Sirolimus-eluting coronary stents in octogenarians: a 1-year analysis of the worldwide e-SELECT Registry.
Hong YJ., Jeong MH., Abizaid A., Banning A., Bartorelli A., Dzavik V., Ellis SG., Gao R., Holmes DR., Legrand V., Neumann F-J., Spaulding C., Worthley S., Urban P., e-SELECT Registry Investigators None.

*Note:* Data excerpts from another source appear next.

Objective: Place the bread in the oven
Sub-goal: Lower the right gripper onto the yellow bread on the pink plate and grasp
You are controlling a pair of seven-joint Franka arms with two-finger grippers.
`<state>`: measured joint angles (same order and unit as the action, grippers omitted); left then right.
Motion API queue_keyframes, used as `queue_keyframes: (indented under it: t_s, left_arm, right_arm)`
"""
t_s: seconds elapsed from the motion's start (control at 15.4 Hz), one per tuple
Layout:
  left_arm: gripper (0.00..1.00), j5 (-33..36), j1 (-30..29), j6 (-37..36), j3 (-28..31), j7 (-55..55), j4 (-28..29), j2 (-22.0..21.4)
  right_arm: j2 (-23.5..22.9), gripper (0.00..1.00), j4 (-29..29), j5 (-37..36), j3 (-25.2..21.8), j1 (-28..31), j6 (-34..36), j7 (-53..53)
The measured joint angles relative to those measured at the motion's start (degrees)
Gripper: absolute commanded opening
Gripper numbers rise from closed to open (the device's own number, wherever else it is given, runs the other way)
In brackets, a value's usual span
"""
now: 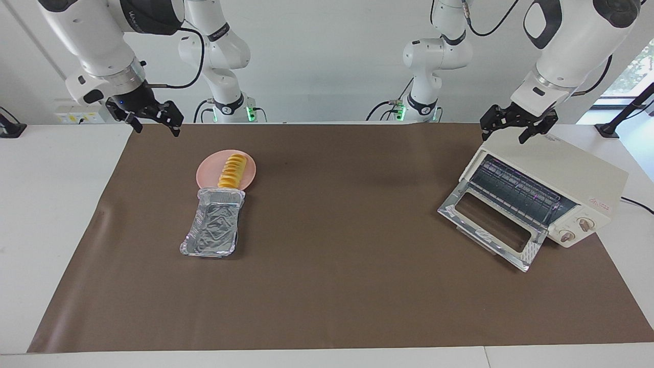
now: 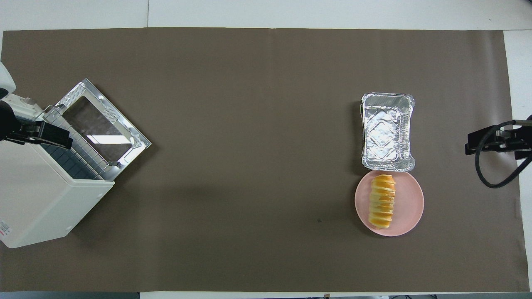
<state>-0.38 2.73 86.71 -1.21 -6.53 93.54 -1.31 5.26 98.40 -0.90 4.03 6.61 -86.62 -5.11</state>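
The bread is a ridged golden-yellow loaf lying on a round pink plate, toward the right arm's end of the table. It also shows in the overhead view. The cream-white oven stands at the left arm's end with its glass door dropped open and the wire rack showing. My left gripper hangs open and empty over the oven's top. My right gripper hangs open and empty over the mat's edge, apart from the plate.
A crinkled silver foil tray lies touching the plate, farther from the robots than it, and is empty. A brown mat covers the table. The open oven door juts out toward the table's middle.
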Motion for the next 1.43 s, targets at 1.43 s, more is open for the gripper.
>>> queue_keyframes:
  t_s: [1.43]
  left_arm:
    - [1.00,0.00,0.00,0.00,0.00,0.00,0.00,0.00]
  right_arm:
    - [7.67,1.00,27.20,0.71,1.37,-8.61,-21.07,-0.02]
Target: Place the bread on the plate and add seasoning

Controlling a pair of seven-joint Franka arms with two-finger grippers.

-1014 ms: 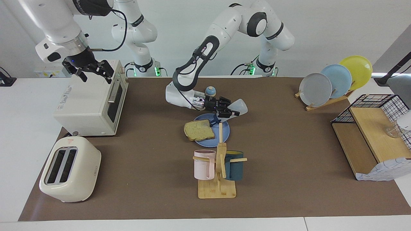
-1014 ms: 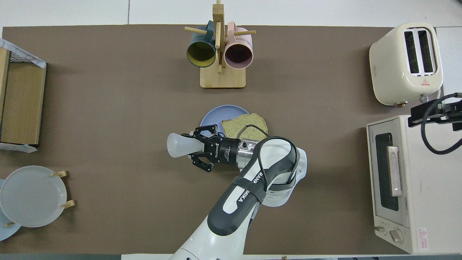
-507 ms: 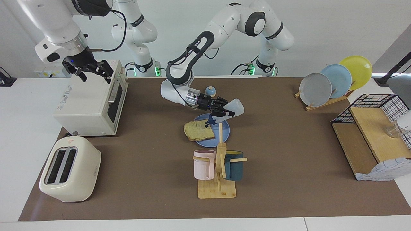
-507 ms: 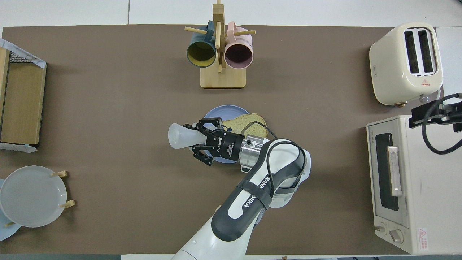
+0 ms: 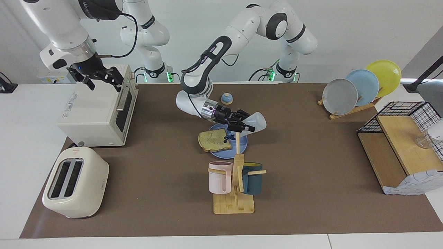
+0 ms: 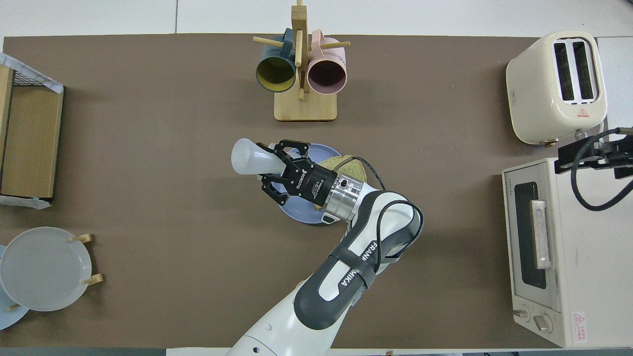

OBJECTIVES: The aim of this study was to identify the worldwide practice of Cypher Select (Cordis Corporation, Bridgewater, New Jersey) or Cypher Select Plus sirolimus-eluting stent (SES) in patients 80 years of age (octogenarian) and to identify clinical outcomes in this patient population. BACKGROUND: The use of drug-eluting stents in elderly patients may have different features compared with younger patients. METHODS: Between 2006 and 2008, 15,147 patients from 320 hospitals in 56 countries were enrolled in a registry. Initial implantation and follow-up outcome information obtained at 1-year follow-up in 675 octogenarian patients were compared with those in 14,472 nonoctogenarian patients. RESULTS: Octogenarians had significantly more comorbidities and had higher Charlson comorbidity index scores (1.5 ± 1.6 vs. 1.0 ± 1.3, p < 0.001). Rates of cardiac death (3.3% vs. 0.9%, p < 0.001), myocardial infarction (2.3% vs. 1.9%, p = 0.021), and definite or probable stent thrombosis (2.3% vs. 0.9%, p = 0.0002), and major bleeding (2.0% vs. 0.9%, p = 0.015) were significantly higher in octogenarians at 1 year; however, there was no significant difference in the rate of target lesion revascularization between the 2 groups (3.2% vs. 2.2%, p = 0.12). In octogenarians, a high Charlson comorbidity index was an independent predictor of death and stent thrombosis up to 360 days from the index procedure (hazard ratio: 1.3, 95% confidence interval: 1.1 to 1.5, p < 0.001, and hazard ratio: 1.5, 95% confidence interval: 1.3 to 1.8, p < 0.001, respectively). CONCLUSIONS: Stenting with SES may be an effective therapeutic option in elderly patients, with acceptable rates of complications and a very low rate of repeat revascularization as demonstrated by this e-SELECT (A Multi-Center Post-Market Surveillance Registry) subgroup analysis.